With pictures excluded, copy word for word the lines in the data below from the line containing "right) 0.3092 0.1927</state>" through the line containing "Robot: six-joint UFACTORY".

══ Data for this exercise ══

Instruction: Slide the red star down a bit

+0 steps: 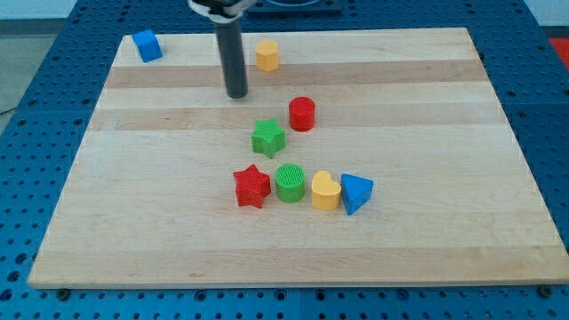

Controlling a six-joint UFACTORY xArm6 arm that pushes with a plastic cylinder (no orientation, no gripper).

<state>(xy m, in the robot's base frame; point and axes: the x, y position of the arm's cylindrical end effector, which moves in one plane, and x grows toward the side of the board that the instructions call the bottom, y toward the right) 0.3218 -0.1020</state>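
Note:
The red star (252, 187) lies on the wooden board (133, 222), a little below its middle, at the left end of a row of blocks. My tip (236, 94) rests on the board near the view's top, well above the red star and slightly left of it. The green star (268, 138) lies between them, a little to the right. My tip touches no block.
To the right of the red star sit a green cylinder (290, 183), a yellow heart (325, 191) and a blue triangle (356, 193). A red cylinder (302, 114) is right of my tip. A yellow hexagon (267, 55) and a blue cube (147, 45) sit at the top.

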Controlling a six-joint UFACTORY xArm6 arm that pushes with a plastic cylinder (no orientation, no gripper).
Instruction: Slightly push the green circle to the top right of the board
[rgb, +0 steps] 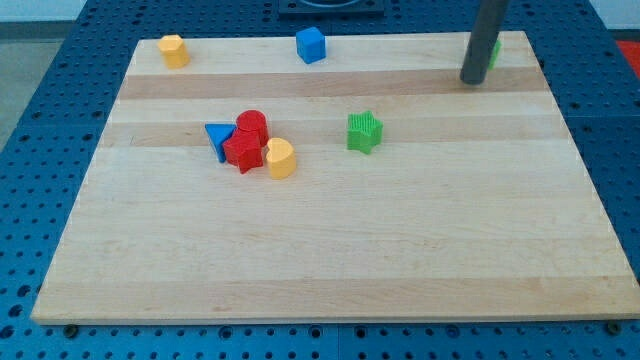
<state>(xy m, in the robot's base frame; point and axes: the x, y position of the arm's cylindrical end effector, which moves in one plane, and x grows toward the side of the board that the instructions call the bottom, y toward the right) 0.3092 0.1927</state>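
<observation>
The green circle is almost wholly hidden behind my rod at the board's top right; only a thin green edge shows to the rod's right. My tip rests on the board just below and to the left of that green edge, touching or nearly touching the block. A green star sits near the middle of the board, well to the lower left of my tip.
A blue cube and a yellow block sit along the top edge. A cluster at the left centre holds a blue triangle, a red cylinder, a red star and a yellow heart. The wooden board lies on a blue pegboard.
</observation>
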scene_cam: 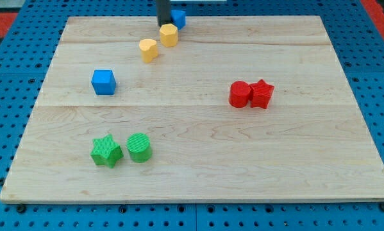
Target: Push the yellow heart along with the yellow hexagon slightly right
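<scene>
The yellow hexagon (169, 34) sits near the view's top, left of centre. The yellow heart (148, 49) lies just below and to the left of it, almost touching. My tip (162, 24) comes down from the top edge as a dark rod and ends right at the hexagon's upper left side, apparently touching it. A blue block (178, 18), shape unclear, sits just right of the rod, partly hidden by it.
A blue cube (103, 81) lies at the left. A red cylinder (240, 94) and a red star (261, 94) touch at the right. A green star (106, 151) and a green cylinder (139, 147) sit at the bottom left. The wooden board (307, 167) rests on blue pegboard.
</scene>
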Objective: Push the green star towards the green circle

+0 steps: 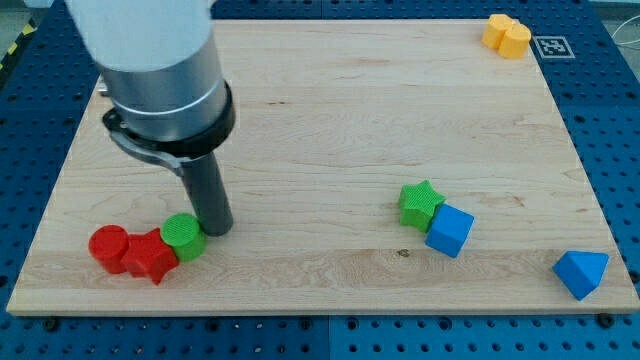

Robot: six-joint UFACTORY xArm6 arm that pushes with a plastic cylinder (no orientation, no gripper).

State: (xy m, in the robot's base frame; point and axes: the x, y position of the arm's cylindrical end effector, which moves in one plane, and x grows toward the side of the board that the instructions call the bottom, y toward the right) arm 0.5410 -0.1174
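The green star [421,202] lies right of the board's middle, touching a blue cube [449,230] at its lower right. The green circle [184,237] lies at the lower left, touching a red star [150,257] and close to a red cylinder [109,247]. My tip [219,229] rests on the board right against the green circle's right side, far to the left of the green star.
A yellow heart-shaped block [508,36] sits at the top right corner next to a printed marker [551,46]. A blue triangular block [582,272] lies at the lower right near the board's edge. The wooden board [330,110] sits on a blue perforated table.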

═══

### Solution for this exercise
<state>(xy m, in the robot's base frame; point and axes: the x, y position of the arm's cylindrical end effector, which moves in one plane, and x grows toward the side of the board that the instructions call the bottom, y toward the right) 0.3092 0.1927</state>
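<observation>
The green circle is almost wholly hidden behind my rod at the board's top right; only a thin green edge shows to the rod's right. My tip rests on the board just below and to the left of that green edge, touching or nearly touching the block. A green star sits near the middle of the board, well to the lower left of my tip.
A blue cube and a yellow block sit along the top edge. A cluster at the left centre holds a blue triangle, a red cylinder, a red star and a yellow heart. The wooden board lies on a blue pegboard.
</observation>
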scene_cam: 
Target: Push the yellow heart along with the yellow hexagon slightly right
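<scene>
The yellow hexagon (169, 34) sits near the view's top, left of centre. The yellow heart (148, 49) lies just below and to the left of it, almost touching. My tip (162, 24) comes down from the top edge as a dark rod and ends right at the hexagon's upper left side, apparently touching it. A blue block (178, 18), shape unclear, sits just right of the rod, partly hidden by it.
A blue cube (103, 81) lies at the left. A red cylinder (240, 94) and a red star (261, 94) touch at the right. A green star (106, 151) and a green cylinder (139, 147) sit at the bottom left. The wooden board (307, 167) rests on blue pegboard.
</scene>
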Objective: Push the green star towards the green circle

+0 steps: 

Robot: six-joint UFACTORY xArm6 arm that pushes with a plastic cylinder (no orientation, no gripper).

The requested output has been given in full.